For decision-making, Areazine pairs each alert with the original agency URL, the full agency name, and a timestamp so you can verify the notice against the primary source before acting on it. Tags on this item (weather, alert, TropicalCycloneWarning, Queensland) map to related alerts in the same area of risk — browsing them together gives a clearer picture than any single notice alone, because the shape of an ongoing issue only becomes visible across multiple sequential alerts.
Alert Details
The Australian Bureau of Meteorology (BOM) Tropical Cyclone Warning Centre has issued Priority Advice Number 5 regarding Tropical Low 29U (IDQ20023). The official Tropical Cyclone Warning has been cancelled as the likelihood of the system developing into a tropical cyclone before landfall has decreased.
Affected Areas
The cancelled warning zone extends from Cooktown to Palm Island. This includes the following locations:
- Port Douglas
- Cairns
- Innisfail
- Palm Island
What You Should Do
Residents between Cooktown and Palm Island, including Port Douglas, Cairns, and Innisfail, are advised to:
- Stay informed by checking local government Disaster Dashboards for the latest updates.
- Visit the Get Ready Queensland website (www.getready.qld.gov.au) for preparedness and safety advice.

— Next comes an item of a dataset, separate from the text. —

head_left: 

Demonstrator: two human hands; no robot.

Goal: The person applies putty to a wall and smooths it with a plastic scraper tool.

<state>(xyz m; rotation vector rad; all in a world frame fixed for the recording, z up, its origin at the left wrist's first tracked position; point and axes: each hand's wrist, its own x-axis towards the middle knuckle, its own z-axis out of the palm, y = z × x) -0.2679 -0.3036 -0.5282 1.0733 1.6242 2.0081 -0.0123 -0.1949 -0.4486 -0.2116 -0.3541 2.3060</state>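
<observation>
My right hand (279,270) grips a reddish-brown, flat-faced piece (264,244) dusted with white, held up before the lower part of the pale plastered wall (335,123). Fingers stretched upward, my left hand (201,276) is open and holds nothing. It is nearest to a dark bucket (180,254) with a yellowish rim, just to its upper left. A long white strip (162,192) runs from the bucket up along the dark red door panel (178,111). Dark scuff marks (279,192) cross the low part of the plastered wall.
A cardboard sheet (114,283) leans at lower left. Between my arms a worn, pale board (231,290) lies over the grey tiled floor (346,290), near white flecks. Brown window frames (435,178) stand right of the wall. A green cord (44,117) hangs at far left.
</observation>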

- Contact the State Emergency Service (SES) for non-life-threatening emergency assistance via the SES Assistance QLD App or by calling 132 500.
Expected Conditions
As of 10:00 am AEST, Tropical Low 29U is maintaining sustained winds near the centre of 55 kilometres per hour, with wind gusts reaching up to 85 kilometres per hour. Although the system is unlikely to reach cyclone strength, significant impacts are still expected.
A Severe Weather Warning is currently active for parts of the Peninsula, North Tropical Coast, and Tablelands Forecast Districts. Additionally, a Flood Watch is in effect for northern and far northern catchments. Communities may experience significant impacts even at a distance from the system's landfall point.
Timeline
At 10:00 am AEST on Thursday, March 5, 2026, the system was located approximately 360 kilometres east-northeast of Cairns and 420 kilometres northeast of Cardwell. It is moving southwest at 20 kilometres per hour. The system is expected to continue this southwest movement today and is forecast to cross the coast between Cairns and Townsville during Friday.